→ **Work order**
Return exactly and only these lines: the first of the listing through the one containing "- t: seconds".

→ **Dataset**
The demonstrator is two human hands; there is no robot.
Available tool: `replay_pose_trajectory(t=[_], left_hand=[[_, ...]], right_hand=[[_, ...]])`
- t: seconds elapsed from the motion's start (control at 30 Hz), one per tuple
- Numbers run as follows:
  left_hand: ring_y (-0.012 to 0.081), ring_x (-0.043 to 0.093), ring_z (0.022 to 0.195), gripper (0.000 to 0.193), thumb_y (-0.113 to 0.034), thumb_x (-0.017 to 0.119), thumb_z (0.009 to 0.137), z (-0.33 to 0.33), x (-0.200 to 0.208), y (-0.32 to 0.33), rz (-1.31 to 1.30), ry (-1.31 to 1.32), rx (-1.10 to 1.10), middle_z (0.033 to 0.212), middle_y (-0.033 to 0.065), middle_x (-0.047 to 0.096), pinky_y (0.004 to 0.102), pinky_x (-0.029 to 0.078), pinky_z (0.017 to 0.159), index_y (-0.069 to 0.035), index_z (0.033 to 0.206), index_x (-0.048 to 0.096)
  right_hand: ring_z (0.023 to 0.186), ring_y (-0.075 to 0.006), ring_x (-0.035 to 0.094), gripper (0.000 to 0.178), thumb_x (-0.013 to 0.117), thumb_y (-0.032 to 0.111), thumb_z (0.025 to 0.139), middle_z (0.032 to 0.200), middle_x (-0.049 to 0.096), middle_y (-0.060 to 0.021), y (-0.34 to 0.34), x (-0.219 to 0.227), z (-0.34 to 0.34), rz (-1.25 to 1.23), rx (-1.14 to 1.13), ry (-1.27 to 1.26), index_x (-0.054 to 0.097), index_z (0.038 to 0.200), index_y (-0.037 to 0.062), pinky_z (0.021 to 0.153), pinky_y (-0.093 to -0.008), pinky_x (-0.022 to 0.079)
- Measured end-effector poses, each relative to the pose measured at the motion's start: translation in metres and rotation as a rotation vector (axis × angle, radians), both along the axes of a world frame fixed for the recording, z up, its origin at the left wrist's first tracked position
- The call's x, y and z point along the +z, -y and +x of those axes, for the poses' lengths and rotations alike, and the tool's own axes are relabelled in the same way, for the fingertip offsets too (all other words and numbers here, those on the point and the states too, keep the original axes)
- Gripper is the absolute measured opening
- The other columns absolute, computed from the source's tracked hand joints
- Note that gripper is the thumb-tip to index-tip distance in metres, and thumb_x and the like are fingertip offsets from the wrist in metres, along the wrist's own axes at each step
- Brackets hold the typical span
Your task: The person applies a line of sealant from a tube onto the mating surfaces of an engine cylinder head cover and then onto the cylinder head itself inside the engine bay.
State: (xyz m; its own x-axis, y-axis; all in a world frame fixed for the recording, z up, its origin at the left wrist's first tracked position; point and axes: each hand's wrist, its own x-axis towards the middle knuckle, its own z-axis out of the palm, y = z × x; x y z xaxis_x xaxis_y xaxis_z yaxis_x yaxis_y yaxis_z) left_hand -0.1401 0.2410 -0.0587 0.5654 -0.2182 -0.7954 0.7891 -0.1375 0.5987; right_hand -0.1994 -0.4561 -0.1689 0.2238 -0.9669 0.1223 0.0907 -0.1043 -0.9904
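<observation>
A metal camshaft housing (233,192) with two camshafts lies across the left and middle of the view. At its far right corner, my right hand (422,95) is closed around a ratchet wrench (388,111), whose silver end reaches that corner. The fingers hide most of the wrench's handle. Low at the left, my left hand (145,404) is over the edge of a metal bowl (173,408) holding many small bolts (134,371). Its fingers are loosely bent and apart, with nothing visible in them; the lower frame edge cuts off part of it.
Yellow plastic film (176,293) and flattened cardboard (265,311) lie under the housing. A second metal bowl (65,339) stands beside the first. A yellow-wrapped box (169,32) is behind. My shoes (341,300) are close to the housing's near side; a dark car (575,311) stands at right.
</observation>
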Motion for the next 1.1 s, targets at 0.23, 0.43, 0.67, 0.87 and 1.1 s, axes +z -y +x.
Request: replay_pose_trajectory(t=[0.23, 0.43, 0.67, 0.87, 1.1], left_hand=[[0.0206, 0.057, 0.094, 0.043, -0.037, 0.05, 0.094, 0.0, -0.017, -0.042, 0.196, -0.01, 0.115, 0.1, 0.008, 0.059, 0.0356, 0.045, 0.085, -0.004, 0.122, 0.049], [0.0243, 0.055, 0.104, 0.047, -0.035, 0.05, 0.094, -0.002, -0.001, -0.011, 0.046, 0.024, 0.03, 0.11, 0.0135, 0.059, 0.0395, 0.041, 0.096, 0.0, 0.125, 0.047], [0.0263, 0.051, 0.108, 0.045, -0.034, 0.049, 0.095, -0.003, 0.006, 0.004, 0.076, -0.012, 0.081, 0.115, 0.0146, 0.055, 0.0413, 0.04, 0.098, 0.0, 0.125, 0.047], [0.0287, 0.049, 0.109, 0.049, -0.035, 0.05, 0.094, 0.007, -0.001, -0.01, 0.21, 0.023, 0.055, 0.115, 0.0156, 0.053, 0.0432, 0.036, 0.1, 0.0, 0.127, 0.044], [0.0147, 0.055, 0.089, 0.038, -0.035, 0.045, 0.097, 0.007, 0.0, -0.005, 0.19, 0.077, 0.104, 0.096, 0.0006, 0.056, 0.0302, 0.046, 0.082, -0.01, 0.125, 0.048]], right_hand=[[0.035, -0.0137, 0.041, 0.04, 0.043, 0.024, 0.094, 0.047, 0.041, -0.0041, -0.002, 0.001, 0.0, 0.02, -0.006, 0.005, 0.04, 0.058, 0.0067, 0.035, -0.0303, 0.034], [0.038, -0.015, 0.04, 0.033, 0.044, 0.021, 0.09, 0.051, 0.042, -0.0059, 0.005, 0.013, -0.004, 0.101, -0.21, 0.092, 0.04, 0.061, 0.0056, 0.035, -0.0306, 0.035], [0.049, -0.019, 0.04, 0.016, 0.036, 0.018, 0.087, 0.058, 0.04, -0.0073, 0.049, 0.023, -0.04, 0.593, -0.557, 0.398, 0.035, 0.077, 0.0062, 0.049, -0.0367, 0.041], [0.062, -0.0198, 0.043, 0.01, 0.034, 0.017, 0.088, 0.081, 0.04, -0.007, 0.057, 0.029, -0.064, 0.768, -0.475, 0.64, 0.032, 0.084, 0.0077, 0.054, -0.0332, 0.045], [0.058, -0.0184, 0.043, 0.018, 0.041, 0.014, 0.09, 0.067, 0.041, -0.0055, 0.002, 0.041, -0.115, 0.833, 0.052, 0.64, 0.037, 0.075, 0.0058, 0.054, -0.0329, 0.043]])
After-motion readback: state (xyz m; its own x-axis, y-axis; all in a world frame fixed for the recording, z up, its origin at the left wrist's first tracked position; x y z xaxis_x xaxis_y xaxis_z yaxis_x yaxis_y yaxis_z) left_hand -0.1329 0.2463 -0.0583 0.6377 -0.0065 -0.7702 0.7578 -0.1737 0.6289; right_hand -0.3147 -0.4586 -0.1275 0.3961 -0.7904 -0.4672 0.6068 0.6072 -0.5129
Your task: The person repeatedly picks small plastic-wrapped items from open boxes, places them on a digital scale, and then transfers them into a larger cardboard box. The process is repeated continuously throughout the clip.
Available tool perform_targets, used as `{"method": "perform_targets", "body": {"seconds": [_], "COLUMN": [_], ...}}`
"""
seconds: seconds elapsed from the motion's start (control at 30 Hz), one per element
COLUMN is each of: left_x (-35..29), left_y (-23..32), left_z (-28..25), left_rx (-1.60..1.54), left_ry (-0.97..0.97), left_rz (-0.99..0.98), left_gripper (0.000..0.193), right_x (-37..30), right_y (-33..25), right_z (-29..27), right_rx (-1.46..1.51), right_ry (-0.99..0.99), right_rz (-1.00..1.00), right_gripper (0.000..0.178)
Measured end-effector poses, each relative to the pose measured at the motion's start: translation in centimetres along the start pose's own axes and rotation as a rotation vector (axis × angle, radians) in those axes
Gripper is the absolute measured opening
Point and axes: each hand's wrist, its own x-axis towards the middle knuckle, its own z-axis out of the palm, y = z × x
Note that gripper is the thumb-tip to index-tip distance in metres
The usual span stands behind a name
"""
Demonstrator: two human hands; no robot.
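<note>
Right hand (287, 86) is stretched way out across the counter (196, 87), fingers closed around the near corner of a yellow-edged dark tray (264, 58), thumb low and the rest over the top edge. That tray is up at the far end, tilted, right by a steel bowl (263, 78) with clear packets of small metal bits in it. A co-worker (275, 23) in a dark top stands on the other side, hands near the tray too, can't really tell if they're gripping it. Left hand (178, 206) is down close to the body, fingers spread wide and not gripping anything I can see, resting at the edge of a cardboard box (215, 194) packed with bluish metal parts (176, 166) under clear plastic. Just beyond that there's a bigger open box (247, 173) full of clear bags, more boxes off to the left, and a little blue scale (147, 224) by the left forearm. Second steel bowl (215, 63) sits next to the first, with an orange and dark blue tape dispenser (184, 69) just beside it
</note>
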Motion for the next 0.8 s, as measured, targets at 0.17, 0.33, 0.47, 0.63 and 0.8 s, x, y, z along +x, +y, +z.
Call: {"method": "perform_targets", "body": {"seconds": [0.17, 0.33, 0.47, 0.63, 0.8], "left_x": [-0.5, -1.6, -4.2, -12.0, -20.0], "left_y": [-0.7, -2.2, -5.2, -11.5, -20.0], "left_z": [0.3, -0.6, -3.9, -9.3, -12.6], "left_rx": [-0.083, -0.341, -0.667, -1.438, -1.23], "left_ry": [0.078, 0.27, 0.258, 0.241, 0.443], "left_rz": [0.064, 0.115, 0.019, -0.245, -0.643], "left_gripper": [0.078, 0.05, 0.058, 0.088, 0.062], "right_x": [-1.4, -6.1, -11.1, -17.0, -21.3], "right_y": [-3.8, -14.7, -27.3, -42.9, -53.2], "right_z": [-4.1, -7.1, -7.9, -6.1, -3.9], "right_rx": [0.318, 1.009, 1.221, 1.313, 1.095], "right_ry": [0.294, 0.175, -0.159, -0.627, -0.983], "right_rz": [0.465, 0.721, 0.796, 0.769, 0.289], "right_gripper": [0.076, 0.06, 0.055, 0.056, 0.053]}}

→ **Written answer**
The demonstrator is two human hands; there is no robot.
Available tool: `replay_pose_trajectory(t=[_], left_hand=[[_, ...]], right_hand=[[_, ...]])`
- t: seconds elapsed from the motion's start (control at 30 Hz), one per tuple

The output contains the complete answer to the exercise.